Top of DATA RECORDS
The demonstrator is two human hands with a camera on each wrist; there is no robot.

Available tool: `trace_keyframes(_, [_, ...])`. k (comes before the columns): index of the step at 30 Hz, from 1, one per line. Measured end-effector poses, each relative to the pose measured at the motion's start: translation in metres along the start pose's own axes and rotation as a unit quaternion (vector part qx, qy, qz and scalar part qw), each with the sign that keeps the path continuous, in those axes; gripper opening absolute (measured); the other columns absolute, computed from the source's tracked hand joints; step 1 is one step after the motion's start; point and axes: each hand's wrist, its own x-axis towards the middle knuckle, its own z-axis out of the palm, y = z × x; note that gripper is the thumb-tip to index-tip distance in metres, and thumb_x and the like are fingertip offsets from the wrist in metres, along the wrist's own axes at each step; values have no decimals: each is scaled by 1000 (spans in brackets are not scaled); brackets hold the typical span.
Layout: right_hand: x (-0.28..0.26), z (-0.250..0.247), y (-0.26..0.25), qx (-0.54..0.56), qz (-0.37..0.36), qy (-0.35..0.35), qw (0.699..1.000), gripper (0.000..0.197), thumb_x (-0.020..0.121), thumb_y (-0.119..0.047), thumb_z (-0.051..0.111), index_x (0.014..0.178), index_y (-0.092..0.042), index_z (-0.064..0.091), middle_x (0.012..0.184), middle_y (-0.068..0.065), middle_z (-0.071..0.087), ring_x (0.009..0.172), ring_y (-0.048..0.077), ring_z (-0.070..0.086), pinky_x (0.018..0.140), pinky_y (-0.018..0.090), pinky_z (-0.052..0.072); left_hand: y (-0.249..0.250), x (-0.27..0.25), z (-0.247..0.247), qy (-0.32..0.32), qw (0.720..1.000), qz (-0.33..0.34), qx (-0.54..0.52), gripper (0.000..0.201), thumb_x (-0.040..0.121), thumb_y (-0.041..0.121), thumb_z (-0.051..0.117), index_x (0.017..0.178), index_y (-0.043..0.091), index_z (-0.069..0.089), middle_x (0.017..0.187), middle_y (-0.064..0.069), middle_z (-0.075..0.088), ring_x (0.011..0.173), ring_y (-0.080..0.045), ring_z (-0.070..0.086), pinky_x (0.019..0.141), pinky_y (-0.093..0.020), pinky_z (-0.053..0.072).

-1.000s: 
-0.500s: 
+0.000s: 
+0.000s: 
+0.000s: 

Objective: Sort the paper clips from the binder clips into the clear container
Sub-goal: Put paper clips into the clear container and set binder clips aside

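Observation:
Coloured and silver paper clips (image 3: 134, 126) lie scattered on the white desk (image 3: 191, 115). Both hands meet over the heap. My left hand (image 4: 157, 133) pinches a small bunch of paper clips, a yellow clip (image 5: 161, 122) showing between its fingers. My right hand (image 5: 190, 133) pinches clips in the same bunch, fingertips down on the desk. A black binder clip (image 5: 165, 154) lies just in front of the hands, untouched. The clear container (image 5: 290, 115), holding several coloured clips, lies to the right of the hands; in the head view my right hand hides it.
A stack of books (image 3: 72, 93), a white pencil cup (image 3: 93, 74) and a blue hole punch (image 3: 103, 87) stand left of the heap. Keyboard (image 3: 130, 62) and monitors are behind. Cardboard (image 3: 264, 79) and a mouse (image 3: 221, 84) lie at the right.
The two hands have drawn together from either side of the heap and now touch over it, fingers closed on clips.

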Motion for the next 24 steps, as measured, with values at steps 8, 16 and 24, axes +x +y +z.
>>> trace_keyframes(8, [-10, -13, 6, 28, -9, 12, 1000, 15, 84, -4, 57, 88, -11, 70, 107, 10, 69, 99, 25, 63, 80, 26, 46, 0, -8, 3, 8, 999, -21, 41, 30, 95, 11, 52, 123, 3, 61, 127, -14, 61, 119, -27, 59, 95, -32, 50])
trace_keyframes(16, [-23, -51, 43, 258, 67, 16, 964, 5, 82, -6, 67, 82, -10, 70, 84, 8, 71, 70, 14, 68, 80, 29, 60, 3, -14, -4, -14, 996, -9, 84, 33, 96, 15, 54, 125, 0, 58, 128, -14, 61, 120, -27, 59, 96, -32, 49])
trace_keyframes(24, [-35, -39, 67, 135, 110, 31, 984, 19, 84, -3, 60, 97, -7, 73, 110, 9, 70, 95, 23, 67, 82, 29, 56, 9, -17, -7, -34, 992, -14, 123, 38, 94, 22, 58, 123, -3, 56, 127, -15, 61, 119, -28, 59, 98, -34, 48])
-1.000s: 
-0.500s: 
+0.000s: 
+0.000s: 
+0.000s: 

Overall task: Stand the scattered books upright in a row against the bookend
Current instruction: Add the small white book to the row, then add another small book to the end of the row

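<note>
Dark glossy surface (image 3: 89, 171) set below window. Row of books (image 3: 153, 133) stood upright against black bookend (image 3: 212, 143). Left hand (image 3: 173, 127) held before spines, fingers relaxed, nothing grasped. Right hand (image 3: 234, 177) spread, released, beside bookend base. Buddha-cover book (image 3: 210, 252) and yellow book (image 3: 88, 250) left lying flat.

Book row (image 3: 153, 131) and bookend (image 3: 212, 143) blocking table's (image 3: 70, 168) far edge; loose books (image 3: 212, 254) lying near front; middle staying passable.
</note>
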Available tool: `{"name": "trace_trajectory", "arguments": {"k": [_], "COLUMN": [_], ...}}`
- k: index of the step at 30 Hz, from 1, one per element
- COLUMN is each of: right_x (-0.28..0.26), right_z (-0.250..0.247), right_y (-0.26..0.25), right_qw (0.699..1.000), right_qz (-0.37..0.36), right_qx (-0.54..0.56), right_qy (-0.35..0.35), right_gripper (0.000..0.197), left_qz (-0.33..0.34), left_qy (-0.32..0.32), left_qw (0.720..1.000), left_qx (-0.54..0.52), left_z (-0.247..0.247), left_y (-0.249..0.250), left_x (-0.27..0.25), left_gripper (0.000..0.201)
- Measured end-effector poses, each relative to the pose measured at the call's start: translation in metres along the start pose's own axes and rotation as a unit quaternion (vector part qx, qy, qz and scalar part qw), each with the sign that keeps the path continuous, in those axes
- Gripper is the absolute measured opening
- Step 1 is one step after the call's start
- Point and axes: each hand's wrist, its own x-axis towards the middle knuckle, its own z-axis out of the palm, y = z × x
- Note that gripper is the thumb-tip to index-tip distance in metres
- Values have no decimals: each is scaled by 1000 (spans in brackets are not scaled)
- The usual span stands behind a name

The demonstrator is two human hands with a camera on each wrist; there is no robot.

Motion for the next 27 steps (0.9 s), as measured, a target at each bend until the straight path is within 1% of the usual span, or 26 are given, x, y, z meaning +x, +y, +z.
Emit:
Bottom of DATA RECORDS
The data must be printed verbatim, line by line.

The demonstrator is two human hands with a camera on each wrist; there is no robot.

Available tool: `trace_keyframes(_, [_, ...])`. k (comes before the columns): index of the step at 30 Hz, from 1, one per line. Measured end-effector poses, each relative to the pose measured at the motion's start: translation in metres along the start pose's own axes and rotation as a unit quaternion (vector part qx, qy, qz and scalar part qw), each with the sign that keeps the path continuous, in those axes; gripper opening absolute (measured); the other columns absolute, computed from the source's tracked hand joints; step 1 is one step after the motion's start; point and axes: each hand's wrist, its own x-axis towards the middle knuckle, its own z-axis out of the palm, y = z × x; note that gripper is the thumb-tip to index-tip distance in metres, and thumb_x and the like are fingertip offsets from the wrist in metres, along the wrist's own axes at each step; values have no decimals: each is scaled by 1000 (spans in brackets are not scaled); brackets hold the typical span.
Layout: right_hand: x (-0.28..0.26), z (-0.250..0.247), y (-0.26..0.25), qx (-0.54..0.56), qz (-0.37..0.36), qy (-0.35..0.35), qw (0.699..1.000), gripper (0.000..0.197), thumb_x (-0.020..0.121), thumb_y (-0.119..0.047), thumb_z (-0.051..0.111), index_x (0.014..0.178), index_y (-0.092..0.042), index_z (-0.064..0.091), middle_x (0.012..0.184), middle_y (-0.068..0.065), middle_z (-0.071..0.087), ring_x (0.009..0.172), ring_y (-0.048..0.077), ring_z (-0.070..0.086), pinky_x (0.018..0.140), pinky_y (-0.018..0.090), pinky_z (-0.052..0.072); left_hand: y (-0.249..0.250), x (-0.27..0.25), z (-0.247..0.247), qy (-0.32..0.32), qw (0.720..1.000), qz (-0.33..0.34), qx (-0.54..0.52), gripper (0.000..0.201), thumb_x (-0.040..0.121), thumb_y (-0.041..0.121), thumb_z (-0.051..0.117), index_x (0.017..0.178), index_y (-0.043..0.091), index_z (-0.069..0.089), middle_x (0.017..0.187), middle_y (-0.064..0.069), middle_z (-0.075..0.088), ring_x (0.011..0.173), ring_y (-0.080..0.045), ring_z (-0.070..0.086), pinky_x (0.019..0.141), pinky_y (-0.093..0.020), pinky_z (-0.053..0.072).

-1.000s: 
-0.500s: 
+0.000s: 
+0.000s: 
+0.000s: 

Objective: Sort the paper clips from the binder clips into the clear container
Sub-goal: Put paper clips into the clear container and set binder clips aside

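Observation:
Coloured and silver paper clips (image 3: 134, 126) lie scattered on the white desk (image 3: 191, 115). Both hands meet over the heap. My left hand (image 4: 157, 133) pinches a small bunch of paper clips, a yellow clip (image 5: 161, 122) showing between its fingers. My right hand (image 5: 190, 133) pinches clips in the same bunch, fingertips down on the desk. A black binder clip (image 5: 165, 154) lies just in front of the hands, untouched. The clear container (image 5: 290, 115), holding several coloured clips, lies to the right of the hands; in the head view my right hand hides it.
A stack of books (image 3: 72, 93), a white pencil cup (image 3: 93, 74) and a blue hole punch (image 3: 103, 87) stand left of the heap. Keyboard (image 3: 130, 62) and monitors are behind. Cardboard (image 3: 264, 79) and a mouse (image 3: 221, 84) lie at the right.
The two hands have drawn together from either side of the heap and now touch over it, fingers closed on clips.
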
Motion for the next 24 steps, as measured, with values at steps 8, 16 and 24, axes +x +y +z.
>>> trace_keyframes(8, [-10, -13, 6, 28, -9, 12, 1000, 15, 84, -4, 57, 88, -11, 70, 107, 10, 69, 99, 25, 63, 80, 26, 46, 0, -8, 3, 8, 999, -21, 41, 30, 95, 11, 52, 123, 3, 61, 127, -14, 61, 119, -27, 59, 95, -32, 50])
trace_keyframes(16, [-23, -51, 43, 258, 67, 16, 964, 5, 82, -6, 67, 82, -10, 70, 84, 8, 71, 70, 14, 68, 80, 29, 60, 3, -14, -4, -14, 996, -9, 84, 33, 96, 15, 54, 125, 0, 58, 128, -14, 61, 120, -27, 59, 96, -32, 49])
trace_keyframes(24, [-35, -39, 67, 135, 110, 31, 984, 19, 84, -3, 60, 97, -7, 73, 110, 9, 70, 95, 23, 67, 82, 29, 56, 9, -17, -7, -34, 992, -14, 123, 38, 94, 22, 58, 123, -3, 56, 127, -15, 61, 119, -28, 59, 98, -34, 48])
-1.000s: 
-0.500s: 
+0.000s: 
+0.000s: 
+0.000s: 

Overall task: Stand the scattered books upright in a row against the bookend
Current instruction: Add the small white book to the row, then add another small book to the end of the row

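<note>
Dark glossy surface (image 3: 89, 171) set below window. Row of books (image 3: 153, 133) stood upright against black bookend (image 3: 212, 143). Left hand (image 3: 173, 127) held before spines, fingers relaxed, nothing grasped. Right hand (image 3: 234, 177) spread, released, beside bookend base. Buddha-cover book (image 3: 210, 252) and yellow book (image 3: 88, 250) left lying flat.

Book row (image 3: 153, 131) and bookend (image 3: 212, 143) blocking table's (image 3: 70, 168) far edge; loose books (image 3: 212, 254) lying near front; middle staying passable.
</note>
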Available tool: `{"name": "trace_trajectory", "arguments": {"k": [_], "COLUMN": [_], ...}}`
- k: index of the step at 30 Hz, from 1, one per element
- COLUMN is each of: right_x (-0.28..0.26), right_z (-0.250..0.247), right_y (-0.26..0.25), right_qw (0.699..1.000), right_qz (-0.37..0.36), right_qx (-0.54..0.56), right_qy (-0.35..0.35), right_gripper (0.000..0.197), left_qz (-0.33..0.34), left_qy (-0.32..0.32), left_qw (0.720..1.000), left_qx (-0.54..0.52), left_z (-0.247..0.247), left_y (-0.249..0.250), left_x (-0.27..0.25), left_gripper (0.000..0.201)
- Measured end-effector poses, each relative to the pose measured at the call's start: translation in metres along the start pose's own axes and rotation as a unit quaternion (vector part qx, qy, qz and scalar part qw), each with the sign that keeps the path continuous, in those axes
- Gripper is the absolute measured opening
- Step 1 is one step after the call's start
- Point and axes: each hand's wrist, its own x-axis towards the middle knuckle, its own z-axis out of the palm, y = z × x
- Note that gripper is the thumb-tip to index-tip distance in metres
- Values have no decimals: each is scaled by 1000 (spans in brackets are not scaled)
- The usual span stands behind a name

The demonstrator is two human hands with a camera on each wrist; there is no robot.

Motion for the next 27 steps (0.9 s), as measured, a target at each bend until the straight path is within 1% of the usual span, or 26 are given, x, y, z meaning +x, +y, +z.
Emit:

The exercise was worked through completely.